QuickTune is a tool designed to address the challenge of selecting the optimal pretrained model and its finetuning hyperparameters for new datasets. QuickTune aims to streamline this process by using a Combined Algorithm Selection and Hyperparameter Optimization (CASH) technique within a Bayesian optimization framework.

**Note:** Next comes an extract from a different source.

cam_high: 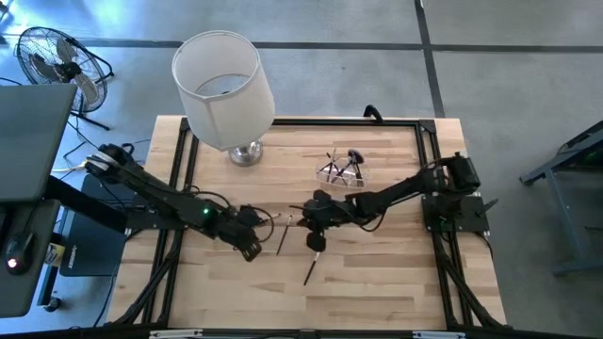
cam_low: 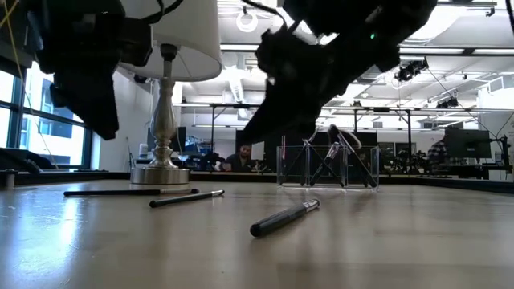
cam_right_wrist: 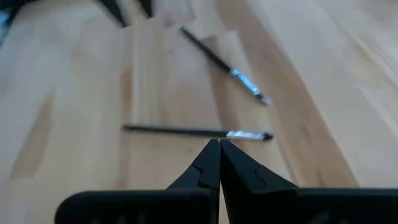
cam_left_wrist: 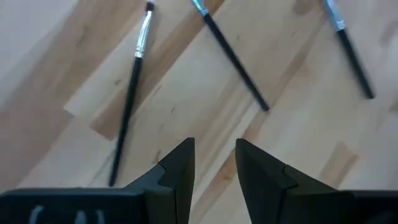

The approach is based on three key components:
1. **Gray-Box Hyperparameter Optimization (HPO)**: We explore learning curves partially by training models for a few epochs initially and investing more time into the most promising candidates.
2. **Meta-Learning**: We utilize information from previous evaluations on related tasks to guide the search process more effectively.
3. **Cost-Awareness**: We balance the trade-off between time and performance during the search for optimal models and hyperparameters.

Find more information in the paper `Quick-Tune: Quickly Learning Which Pre Trained Model to Fine Tune and How` [ICLR2024](https://openreview.net/forum?id=tqh1zdXIra)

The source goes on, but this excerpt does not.